- What is required
When you transcribe the listing, keep each line exact and drop the pictures.
>>>
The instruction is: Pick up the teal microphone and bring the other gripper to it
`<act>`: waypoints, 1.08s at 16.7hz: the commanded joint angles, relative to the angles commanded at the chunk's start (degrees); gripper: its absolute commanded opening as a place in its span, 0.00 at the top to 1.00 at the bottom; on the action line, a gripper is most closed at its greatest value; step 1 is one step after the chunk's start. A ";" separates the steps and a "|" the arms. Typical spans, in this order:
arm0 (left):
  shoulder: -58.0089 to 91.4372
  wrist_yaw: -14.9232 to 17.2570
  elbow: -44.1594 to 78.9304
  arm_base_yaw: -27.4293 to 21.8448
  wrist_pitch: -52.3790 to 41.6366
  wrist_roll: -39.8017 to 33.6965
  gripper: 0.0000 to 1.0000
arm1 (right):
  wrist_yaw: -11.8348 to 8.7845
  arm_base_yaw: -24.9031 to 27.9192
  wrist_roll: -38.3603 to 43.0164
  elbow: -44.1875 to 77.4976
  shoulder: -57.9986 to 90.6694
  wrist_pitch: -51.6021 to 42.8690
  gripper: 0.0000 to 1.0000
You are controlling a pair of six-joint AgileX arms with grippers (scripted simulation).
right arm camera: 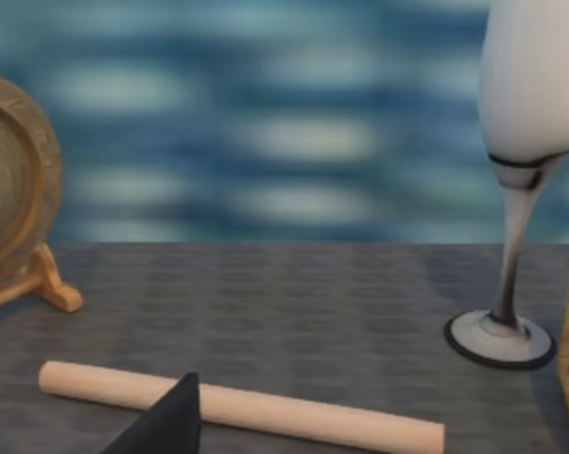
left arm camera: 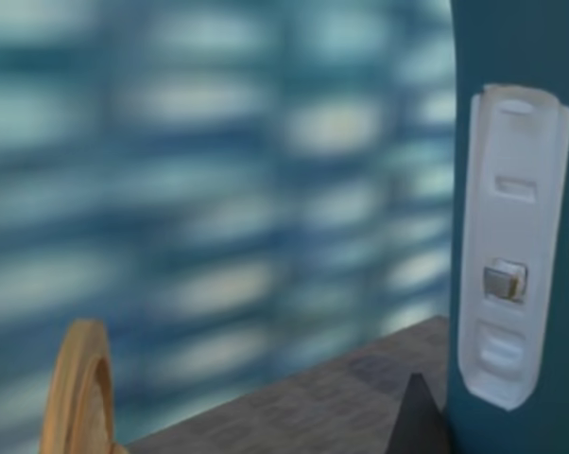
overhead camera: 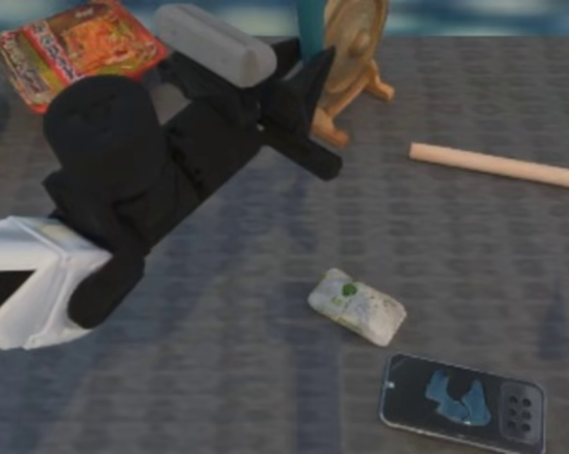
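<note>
**Operator:** My left end effector (overhead camera: 308,90) sits at the far side of the surface (overhead camera: 266,312), raised, beside the round wooden stand (overhead camera: 355,47). The teal microphone (left arm camera: 521,218) stands upright right against it; the left wrist view shows the handle with its white switch panel (left arm camera: 511,246) very close, and one dark fingertip (left arm camera: 415,416) just beside the handle.

**Spotter:** Clamped on it?

**Operator:** I cannot tell. Only one fingertip shows, and from above the wrist covers the contact. If the hold is loose, the slim handle could slide or tilt once I move.

**Spotter:** And the right arm?

**Operator:** Not in the top view. Its wrist camera shows a fingertip (right arm camera: 166,421) low over the wooden rod (right arm camera: 237,407), with a white goblet (right arm camera: 516,180) near. I cannot tell its opening either.

**Spotter:** Risks?

**Operator:** Bringing the right end effector across, I judge it could clip the rod or the stand, or knock the microphone. Swinging the microphone could strike the stand too.
</note>
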 joint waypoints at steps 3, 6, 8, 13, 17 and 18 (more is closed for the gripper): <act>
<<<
- Exercise response
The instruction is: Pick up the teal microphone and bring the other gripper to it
`<act>`: waypoints, 1.08s at 16.7hz: the commanded joint angles, relative to the angles commanded at the chunk's start (degrees); gripper: its absolute commanded opening as a place in its span, 0.00 at the top to 1.00 at the bottom; on the action line, a gripper is most closed at its greatest value; step 1 is one step after the chunk's start. A ";" separates the steps and a "|" the arms. Typical spans, in this order:
arm0 (left):
  shoulder: -58.0089 to 91.4372
  wrist_yaw: -14.9232 to 17.2570
  elbow: -44.1594 to 78.9304
  arm_base_yaw: -27.4293 to 21.8448
  wrist_pitch: -52.3790 to 41.6366
  wrist_roll: -39.8017 to 33.6965
  gripper: 0.0000 to 1.0000
arm1 (right):
  wrist_yaw: -11.8348 to 8.7845
  arm_base_yaw: -24.9031 to 27.9192
  wrist_roll: -38.3603 to 43.0164
  elbow: -44.1875 to 77.4976
  shoulder: -57.9986 to 90.6694
  wrist_pitch: -51.6021 to 42.8690
  gripper: 0.0000 to 1.0000
You are controlling a pair of six-joint AgileX arms with grippers (scripted simulation).
right arm camera: 
left arm camera: 
overhead camera: 
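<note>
**Operator:** My left end effector (overhead camera: 308,90) sits at the far side of the surface (overhead camera: 266,312), raised, beside the round wooden stand (overhead camera: 355,47). The teal microphone (left arm camera: 521,218) stands upright right against it; the left wrist view shows the handle with its white switch panel (left arm camera: 511,246) very close, and one dark fingertip (left arm camera: 415,416) just beside the handle.

**Spotter:** Clamped on it?

**Operator:** I cannot tell. Only one fingertip shows, and from above the wrist covers the contact. If the hold is loose, the slim handle could slide or tilt once I move.

**Spotter:** And the right arm?

**Operator:** Not in the top view. Its wrist camera shows a fingertip (right arm camera: 166,421) low over the wooden rod (right arm camera: 237,407), with a white goblet (right arm camera: 516,180) near. I cannot tell its opening either.

**Spotter:** Risks?

**Operator:** Bringing the right end effector across, I judge it could clip the rod or the stand, or knock the microphone. Swinging the microphone could strike the stand too.
</note>
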 joint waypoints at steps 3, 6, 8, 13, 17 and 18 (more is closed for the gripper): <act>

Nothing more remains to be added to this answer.